*** INFORMATION SHOWN Section Begins ***
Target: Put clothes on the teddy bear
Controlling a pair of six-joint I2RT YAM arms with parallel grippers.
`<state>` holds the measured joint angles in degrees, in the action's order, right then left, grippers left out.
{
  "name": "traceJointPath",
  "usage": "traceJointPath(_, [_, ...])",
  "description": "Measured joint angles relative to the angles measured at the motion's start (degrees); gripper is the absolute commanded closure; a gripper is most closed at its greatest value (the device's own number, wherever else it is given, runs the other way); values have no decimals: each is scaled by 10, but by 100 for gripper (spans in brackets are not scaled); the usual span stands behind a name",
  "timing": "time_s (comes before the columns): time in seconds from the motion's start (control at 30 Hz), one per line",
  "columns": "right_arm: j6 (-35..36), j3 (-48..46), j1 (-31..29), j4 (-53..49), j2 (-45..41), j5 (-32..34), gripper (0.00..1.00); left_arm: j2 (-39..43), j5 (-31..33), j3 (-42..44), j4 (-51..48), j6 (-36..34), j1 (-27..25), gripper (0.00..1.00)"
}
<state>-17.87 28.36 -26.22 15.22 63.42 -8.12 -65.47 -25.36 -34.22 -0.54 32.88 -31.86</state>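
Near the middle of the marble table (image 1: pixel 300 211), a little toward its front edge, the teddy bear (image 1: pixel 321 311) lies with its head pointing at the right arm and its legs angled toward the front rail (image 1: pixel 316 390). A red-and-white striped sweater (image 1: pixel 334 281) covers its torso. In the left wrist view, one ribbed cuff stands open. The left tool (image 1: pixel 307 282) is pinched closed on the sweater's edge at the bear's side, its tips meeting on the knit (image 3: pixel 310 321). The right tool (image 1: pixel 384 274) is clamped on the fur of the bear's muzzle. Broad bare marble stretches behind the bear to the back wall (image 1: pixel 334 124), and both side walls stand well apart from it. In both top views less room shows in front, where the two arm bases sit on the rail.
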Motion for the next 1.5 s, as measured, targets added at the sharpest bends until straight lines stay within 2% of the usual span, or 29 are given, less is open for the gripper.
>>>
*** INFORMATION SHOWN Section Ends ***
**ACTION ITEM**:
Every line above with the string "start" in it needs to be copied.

**TASK ANSWER**:
  "description": "Measured joint angles relative to the angles measured at the motion's start (degrees); gripper is the absolute commanded closure; a gripper is most closed at its greatest value (the device's own number, wherever else it is given, runs the other way); values have no decimals: each is scaled by 10, but by 100 for gripper (spans in brackets are not scaled); the usual span stands behind a name",
  "timing": "time_s (comes before the columns): time in seconds from the motion's start (control at 30 Hz), one per line",

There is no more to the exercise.